Her main interests and hobbies - apart from her seven children – included golf, tennis, history, current events, and skyping with family. She was a loving mother, a cutthroat at cards, and appreciated fine clothes, food, and home furnishings – even if her husband could rarely afford them.

But her childhood wasn’t cushy. When Pearl was a toddler, her mother was hospitalized, so Mom and her sisters – Johanna and Lorraine – spent four years at the Kinderheim (children’s home) in Addison, while her brother Paul lived with Great-grandfather Boch (sister Esther was born later, when Mom was 9). Pearl has mostly good memories of the Kinderheim, except that she remembers being held back once in the dining room because she couldn’t stand eating the creamed onions.

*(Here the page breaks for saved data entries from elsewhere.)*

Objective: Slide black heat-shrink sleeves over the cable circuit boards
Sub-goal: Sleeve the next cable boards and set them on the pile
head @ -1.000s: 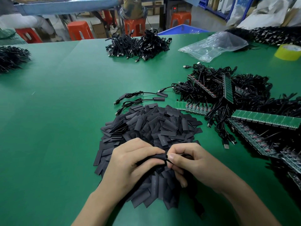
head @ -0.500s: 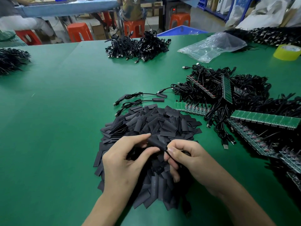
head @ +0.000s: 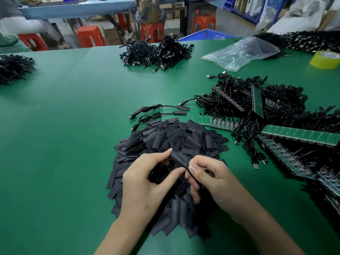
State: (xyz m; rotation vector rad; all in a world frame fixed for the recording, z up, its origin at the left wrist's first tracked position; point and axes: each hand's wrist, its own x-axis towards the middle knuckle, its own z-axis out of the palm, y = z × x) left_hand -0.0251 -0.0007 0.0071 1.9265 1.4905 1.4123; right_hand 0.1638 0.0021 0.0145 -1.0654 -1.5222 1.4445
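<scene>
Head camera looks down on a green table [head: 73,126] that fills most of the view. At 3 o'clock sprawls the biggest mass, a tangle of black cables [head: 287,100] with long green circuit board strips [head: 299,135] lying in and across it. Just below centre, toward 6 o'clock, sits a broad pile of flat black heat-shrink sleeves [head: 184,138], its right edge touching the nearest board strip. A heap of coiled cables [head: 156,52] lies at 12 o'clock, and another dark heap [head: 12,69] is cut off by the frame at 9 o'clock. A crumpled clear plastic bag [head: 241,52] rests at 1 o'clock, near a yellow tape roll [head: 324,59] at 2 o'clock. Both hands work over the near half of the sleeve pile. Just beyond the pile, toward 12 o'clock, two sleeved cables [head: 165,111] lie side by side, each with a black tube over one end. The left hand [head: 145,188] pinches a single sleeve [head: 179,160] between thumb and forefinger, its other fingers hidden behind the palm. The right hand [head: 217,181], fingers curled, pinches a thin black cable [head: 190,172] right at the sleeve's 4 o'clock end; whether a board sits inside the sleeve cannot be seen.
</scene>
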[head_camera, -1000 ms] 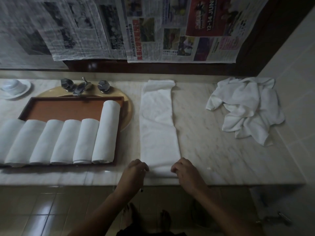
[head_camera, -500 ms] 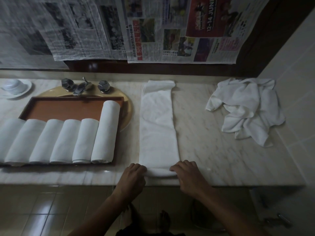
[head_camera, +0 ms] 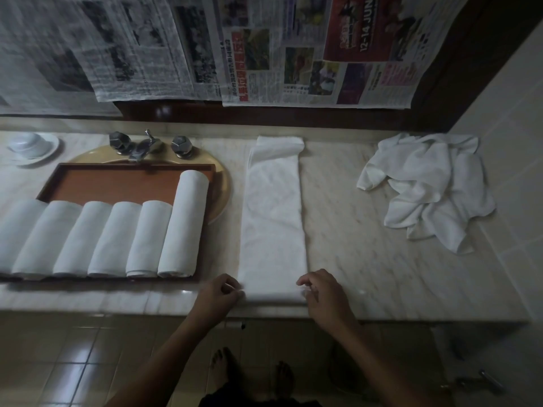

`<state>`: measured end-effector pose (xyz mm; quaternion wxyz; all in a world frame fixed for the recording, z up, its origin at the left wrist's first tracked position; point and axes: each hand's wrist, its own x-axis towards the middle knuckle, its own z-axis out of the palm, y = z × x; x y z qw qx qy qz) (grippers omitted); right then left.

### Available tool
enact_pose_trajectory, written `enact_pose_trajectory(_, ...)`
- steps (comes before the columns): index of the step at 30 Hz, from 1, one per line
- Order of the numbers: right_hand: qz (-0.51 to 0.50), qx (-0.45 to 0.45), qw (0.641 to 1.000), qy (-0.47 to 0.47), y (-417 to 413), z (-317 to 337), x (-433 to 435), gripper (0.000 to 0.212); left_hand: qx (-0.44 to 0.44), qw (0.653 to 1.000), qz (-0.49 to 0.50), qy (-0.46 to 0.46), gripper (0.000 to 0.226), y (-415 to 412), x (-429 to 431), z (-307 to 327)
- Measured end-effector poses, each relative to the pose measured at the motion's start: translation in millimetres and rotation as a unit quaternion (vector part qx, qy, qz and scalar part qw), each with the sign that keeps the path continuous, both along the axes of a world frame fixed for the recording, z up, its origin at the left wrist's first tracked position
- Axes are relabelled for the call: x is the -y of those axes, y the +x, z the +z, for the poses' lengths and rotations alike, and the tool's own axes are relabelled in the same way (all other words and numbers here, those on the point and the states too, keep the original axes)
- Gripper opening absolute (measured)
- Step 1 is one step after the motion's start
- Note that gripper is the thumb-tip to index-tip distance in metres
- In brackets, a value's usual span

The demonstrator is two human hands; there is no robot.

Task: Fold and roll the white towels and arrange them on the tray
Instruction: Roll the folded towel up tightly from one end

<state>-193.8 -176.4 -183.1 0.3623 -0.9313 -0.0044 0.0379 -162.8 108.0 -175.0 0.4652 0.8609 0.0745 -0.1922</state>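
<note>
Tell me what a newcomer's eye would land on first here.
The long folded towel runs down the middle of the marble counter, its near end pinched by the left hand and the right hand. To the left, a neat row of rolled towels lines the wooden tray. At far right sits a crumpled towel pile.
</note>
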Motion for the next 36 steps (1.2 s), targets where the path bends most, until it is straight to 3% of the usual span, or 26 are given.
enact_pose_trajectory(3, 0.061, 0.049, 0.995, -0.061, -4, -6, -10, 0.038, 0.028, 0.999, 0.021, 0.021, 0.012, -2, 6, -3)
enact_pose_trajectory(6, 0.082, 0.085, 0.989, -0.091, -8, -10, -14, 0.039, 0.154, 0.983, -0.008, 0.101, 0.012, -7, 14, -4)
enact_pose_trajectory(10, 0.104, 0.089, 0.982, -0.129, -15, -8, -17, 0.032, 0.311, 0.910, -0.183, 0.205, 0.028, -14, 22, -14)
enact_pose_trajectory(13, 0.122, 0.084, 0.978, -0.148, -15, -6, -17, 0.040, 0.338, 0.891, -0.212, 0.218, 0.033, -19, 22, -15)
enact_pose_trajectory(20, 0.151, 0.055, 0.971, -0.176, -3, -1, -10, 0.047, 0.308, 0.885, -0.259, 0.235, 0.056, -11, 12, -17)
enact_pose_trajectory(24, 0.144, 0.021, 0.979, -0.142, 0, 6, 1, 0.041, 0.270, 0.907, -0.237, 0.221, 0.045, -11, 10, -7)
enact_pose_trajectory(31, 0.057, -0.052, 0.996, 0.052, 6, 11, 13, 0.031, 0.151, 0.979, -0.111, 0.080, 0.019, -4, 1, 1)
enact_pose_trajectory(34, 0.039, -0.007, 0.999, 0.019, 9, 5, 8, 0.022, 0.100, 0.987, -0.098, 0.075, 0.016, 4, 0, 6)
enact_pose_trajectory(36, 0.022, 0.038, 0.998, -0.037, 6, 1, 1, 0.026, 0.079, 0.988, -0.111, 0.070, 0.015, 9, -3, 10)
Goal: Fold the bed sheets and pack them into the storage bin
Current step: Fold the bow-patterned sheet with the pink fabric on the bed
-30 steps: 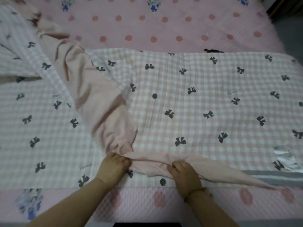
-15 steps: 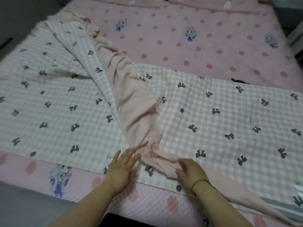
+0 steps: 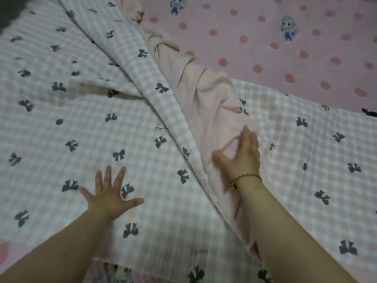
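1. One checked sheet, pink-and-white with black bows, lies spread across the bed. It fills the left, centre and lower right of the frame.
2. One diagonal fold runs through it from top centre to bottom right. Along that fold the sheet's plain pink underside is turned up in a rumpled band, bunched tighter toward the top.
3. Two hands are in view, both bare, forearms entering from the bottom edge.
4. Left hand, lower left of centre: palm down on the checked sheet, all five fingers straight and spread wide. It grips nothing.
5. Right hand, right of centre: on or just over the plain pink band, at the edge where it meets the right checked panel. Fingers are mostly extended toward the top of the frame, thumb out to the left. The hand is blurred, with no cloth seen pinched. Whether it presses the fabric, I cannot tell.
6. One thin gold bracelet is on the right wrist.
7. One pink bed cover with red dots lies under the sheet. It is bare at upper right and shows again at the bottom edge.
8. Two cartoon figures are printed on it at upper right, one at and one cut by the top edge.
9. One small dark item is at the right edge, too small to identify.
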Demonstrator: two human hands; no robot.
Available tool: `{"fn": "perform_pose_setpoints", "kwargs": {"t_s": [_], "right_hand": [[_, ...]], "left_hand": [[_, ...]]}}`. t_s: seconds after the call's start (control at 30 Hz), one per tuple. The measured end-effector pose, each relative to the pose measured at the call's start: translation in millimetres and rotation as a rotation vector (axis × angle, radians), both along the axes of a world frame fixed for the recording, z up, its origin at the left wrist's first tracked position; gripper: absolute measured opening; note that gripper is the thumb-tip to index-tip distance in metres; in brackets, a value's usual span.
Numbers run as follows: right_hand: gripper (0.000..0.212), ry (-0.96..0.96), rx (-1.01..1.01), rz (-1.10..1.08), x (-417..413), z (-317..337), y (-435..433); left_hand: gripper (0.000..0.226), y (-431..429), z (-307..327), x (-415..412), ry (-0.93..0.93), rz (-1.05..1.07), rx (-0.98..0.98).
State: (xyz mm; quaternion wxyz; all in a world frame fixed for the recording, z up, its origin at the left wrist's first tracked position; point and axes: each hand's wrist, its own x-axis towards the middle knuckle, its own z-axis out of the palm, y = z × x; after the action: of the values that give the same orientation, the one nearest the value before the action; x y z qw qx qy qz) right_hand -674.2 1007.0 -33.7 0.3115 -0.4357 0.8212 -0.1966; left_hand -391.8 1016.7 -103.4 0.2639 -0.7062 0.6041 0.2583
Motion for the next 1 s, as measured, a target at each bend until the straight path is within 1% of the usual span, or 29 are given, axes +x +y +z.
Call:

Her mother regathered the family in 1931, settling in an apartment at the Warrington Building in Oak Park, next to a movie house. Pearl used to peek in through the cinema’s front door to watch, and discovered Shirley Temple tap dancing, with a marvelous head of curls and a wonderful smile – Mom wanted to be that girl!

And yet she remembers herself more often as a curious, mischievous tomboy, pulling pranks like dropping silverware from their second-story apartment on pedestrians below. And, she said, “one of us had a bloody cut once, so we put some of the blood into a pot on the gas stove to see what would happen.”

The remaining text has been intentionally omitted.